**AIM OF THE TASK**
Using the entries that follow, state how many lines contain "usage", with no other words.

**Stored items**
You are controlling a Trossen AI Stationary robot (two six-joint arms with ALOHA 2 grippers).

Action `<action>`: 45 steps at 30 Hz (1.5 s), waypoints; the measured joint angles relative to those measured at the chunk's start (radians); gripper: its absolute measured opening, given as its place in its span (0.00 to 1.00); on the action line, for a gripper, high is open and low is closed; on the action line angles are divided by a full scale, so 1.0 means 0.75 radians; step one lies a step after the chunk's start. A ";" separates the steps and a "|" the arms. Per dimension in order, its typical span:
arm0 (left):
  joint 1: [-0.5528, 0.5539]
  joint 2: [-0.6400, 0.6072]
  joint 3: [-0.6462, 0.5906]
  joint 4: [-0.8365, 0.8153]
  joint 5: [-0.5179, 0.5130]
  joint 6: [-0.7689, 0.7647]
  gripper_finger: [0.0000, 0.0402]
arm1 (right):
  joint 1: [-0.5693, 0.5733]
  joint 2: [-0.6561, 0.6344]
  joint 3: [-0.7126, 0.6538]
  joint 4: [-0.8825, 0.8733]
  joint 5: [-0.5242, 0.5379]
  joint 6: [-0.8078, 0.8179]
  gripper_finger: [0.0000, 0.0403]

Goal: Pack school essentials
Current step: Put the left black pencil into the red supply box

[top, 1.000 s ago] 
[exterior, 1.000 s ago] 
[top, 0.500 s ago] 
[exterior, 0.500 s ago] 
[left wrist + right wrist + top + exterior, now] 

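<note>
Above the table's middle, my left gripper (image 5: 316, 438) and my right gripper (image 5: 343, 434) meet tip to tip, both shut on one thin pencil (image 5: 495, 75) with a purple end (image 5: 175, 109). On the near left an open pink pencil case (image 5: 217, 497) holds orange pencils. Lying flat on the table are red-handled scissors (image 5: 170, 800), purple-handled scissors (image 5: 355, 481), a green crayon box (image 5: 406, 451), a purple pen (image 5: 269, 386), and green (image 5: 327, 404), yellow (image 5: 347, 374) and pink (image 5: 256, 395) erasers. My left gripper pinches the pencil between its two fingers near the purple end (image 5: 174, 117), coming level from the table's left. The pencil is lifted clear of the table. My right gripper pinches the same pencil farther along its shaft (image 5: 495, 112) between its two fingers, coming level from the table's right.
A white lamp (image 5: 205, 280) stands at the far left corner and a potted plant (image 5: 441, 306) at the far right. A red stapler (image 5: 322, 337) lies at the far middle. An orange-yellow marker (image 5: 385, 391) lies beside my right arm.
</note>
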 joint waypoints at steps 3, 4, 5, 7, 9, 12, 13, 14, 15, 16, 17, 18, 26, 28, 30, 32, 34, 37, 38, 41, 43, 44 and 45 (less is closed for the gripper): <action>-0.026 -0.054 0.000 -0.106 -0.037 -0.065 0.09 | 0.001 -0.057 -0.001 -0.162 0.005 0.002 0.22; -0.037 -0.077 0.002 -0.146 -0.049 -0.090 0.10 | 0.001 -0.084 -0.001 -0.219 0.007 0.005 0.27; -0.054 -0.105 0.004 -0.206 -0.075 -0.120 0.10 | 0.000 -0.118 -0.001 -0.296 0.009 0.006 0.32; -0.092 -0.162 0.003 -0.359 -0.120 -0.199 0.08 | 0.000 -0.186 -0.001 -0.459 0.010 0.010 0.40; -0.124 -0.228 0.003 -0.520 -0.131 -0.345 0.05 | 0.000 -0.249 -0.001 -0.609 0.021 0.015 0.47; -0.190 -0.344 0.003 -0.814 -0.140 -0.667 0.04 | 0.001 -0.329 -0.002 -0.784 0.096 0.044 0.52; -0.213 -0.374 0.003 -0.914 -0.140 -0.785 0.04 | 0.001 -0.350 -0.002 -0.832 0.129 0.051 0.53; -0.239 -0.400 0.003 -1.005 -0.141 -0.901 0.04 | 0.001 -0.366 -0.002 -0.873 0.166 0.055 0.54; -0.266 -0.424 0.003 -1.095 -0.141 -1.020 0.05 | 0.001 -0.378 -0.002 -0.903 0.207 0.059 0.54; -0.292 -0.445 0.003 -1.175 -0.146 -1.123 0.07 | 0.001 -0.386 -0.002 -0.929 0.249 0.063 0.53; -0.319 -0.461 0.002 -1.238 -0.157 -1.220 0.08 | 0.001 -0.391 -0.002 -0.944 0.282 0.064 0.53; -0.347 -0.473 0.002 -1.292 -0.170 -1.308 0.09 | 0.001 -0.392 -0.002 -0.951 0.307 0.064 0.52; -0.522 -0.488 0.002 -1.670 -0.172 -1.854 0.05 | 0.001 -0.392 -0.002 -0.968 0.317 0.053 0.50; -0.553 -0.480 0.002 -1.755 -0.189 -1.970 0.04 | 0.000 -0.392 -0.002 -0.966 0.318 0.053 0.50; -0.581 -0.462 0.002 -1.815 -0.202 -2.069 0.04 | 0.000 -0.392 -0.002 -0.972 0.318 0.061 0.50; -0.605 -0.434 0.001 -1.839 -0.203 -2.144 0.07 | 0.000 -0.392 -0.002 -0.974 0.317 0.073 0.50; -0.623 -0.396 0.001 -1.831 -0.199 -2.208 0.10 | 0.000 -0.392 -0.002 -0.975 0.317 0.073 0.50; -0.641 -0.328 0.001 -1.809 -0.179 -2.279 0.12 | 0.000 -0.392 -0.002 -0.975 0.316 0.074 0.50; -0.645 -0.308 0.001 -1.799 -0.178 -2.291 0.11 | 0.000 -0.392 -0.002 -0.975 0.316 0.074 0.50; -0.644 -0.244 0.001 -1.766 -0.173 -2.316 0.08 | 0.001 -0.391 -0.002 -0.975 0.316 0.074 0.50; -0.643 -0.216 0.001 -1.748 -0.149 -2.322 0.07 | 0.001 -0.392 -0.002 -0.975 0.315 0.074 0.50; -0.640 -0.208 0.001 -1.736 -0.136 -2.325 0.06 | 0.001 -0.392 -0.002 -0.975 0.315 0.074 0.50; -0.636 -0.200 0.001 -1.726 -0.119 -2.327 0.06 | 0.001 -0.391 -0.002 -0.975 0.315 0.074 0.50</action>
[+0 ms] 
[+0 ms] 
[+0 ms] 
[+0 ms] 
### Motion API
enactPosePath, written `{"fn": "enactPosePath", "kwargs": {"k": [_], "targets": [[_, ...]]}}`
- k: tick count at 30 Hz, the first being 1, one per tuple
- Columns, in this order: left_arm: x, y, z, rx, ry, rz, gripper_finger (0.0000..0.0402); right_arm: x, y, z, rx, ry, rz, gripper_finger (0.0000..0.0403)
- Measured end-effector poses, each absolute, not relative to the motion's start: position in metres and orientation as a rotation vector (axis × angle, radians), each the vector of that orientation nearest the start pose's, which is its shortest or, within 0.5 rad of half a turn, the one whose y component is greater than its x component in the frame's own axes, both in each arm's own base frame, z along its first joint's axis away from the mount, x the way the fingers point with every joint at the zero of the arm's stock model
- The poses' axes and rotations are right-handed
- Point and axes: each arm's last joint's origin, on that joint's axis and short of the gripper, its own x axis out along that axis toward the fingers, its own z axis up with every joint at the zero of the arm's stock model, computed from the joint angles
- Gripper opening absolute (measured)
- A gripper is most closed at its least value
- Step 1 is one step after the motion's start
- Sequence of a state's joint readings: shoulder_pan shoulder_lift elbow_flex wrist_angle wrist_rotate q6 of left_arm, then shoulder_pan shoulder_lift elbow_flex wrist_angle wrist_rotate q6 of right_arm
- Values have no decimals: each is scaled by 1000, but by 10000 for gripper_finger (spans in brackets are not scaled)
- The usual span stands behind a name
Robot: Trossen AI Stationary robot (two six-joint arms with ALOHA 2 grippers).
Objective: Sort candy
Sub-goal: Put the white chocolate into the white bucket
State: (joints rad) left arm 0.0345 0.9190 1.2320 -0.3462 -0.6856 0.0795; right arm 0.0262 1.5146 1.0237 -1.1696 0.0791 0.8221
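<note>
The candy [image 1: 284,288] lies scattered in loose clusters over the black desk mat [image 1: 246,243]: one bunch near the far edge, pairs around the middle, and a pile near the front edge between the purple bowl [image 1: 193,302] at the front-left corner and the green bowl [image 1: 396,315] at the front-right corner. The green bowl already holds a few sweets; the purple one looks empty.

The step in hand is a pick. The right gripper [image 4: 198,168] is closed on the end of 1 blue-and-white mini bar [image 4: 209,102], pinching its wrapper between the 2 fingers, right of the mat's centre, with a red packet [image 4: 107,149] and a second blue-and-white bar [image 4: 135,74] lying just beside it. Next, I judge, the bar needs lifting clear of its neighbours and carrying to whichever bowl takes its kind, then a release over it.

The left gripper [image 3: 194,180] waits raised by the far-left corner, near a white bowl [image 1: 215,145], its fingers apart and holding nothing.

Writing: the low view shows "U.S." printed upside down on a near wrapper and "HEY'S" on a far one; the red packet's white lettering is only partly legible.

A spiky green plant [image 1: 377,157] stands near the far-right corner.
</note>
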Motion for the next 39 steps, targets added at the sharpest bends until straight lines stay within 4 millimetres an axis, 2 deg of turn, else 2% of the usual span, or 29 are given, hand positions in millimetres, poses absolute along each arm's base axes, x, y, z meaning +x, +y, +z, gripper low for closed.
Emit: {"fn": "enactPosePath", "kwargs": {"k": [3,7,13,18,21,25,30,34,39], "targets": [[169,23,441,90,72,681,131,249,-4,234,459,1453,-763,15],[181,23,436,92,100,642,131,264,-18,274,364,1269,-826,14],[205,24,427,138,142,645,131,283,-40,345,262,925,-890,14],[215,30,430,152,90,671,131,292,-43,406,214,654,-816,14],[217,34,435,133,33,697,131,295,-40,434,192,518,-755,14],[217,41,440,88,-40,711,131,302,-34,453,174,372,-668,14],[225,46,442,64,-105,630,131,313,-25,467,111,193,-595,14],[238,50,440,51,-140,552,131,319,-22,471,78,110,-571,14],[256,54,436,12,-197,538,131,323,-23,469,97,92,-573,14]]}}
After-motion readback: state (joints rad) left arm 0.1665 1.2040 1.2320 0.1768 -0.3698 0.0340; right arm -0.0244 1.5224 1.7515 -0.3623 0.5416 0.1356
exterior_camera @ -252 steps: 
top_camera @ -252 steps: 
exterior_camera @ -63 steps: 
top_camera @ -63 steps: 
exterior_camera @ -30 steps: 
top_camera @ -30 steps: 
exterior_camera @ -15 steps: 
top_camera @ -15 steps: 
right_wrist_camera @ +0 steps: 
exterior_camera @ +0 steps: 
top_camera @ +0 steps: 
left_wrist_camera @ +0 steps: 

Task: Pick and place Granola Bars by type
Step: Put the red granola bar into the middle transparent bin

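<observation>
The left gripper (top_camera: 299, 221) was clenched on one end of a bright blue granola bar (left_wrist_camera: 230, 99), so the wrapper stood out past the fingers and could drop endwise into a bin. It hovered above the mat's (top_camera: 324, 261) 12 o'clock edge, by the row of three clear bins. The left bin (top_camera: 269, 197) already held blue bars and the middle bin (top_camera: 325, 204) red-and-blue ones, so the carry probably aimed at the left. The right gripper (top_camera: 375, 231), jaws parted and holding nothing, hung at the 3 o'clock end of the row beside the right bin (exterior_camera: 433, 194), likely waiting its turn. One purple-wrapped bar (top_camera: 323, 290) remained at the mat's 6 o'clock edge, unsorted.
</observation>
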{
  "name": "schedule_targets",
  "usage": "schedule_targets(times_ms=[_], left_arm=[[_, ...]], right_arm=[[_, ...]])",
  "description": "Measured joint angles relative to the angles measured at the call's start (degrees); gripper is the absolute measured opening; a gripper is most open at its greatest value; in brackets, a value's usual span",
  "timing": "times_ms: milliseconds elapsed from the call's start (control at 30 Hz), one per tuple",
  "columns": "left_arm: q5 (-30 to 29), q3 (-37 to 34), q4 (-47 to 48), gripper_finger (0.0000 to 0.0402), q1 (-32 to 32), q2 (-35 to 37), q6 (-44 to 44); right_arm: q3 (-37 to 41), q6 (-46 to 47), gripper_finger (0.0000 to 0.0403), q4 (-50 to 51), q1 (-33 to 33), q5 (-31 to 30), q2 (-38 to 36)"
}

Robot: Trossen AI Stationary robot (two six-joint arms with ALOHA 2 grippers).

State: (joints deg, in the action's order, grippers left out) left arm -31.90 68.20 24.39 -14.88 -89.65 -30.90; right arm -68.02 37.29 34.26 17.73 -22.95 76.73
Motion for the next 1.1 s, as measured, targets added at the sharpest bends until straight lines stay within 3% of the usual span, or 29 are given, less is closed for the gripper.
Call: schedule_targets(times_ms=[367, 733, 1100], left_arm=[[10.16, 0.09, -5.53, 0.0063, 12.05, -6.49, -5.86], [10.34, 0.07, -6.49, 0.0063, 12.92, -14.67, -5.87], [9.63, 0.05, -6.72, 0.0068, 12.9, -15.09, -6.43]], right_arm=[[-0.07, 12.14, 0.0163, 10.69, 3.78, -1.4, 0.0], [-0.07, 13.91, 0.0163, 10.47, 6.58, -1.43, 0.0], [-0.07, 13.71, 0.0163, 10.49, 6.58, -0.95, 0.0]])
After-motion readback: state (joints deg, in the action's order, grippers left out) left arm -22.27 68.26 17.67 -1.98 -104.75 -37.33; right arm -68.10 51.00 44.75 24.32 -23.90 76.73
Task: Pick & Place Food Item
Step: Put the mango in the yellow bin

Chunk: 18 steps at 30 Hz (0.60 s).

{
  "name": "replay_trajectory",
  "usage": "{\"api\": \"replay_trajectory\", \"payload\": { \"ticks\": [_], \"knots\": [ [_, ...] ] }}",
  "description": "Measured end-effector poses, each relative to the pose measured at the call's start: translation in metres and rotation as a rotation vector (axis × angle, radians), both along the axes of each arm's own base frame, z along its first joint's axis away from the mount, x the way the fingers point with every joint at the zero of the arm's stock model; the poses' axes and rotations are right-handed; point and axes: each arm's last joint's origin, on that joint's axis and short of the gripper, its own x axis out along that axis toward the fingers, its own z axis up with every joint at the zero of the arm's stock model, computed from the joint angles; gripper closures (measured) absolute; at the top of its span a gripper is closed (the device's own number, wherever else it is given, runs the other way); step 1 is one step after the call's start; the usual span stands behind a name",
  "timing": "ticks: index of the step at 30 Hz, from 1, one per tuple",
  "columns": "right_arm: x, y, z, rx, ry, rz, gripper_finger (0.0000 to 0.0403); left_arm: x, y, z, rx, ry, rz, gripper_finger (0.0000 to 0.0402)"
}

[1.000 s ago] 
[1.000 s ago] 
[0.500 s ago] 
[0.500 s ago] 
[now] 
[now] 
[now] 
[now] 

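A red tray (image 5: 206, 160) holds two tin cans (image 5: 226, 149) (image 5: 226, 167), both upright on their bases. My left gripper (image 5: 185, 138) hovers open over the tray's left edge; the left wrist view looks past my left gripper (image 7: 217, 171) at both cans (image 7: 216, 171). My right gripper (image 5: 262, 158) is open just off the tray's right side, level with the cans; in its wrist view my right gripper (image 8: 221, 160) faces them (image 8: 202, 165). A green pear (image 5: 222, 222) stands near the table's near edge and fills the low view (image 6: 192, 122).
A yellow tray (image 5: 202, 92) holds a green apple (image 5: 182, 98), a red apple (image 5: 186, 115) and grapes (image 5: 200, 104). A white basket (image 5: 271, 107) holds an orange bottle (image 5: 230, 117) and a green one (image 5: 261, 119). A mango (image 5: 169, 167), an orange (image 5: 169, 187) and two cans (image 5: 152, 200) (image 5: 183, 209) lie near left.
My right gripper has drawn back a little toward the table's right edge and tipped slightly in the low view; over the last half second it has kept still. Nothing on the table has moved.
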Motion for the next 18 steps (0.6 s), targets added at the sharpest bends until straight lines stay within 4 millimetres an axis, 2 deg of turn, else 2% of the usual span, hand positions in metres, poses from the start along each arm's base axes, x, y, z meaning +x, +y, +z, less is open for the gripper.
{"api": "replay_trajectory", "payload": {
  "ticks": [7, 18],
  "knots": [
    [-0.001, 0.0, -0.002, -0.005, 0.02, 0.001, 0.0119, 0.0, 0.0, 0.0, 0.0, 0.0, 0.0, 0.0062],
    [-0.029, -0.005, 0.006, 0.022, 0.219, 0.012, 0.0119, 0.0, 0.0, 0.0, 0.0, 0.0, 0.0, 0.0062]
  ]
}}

**PROBLEM SOLUTION**
2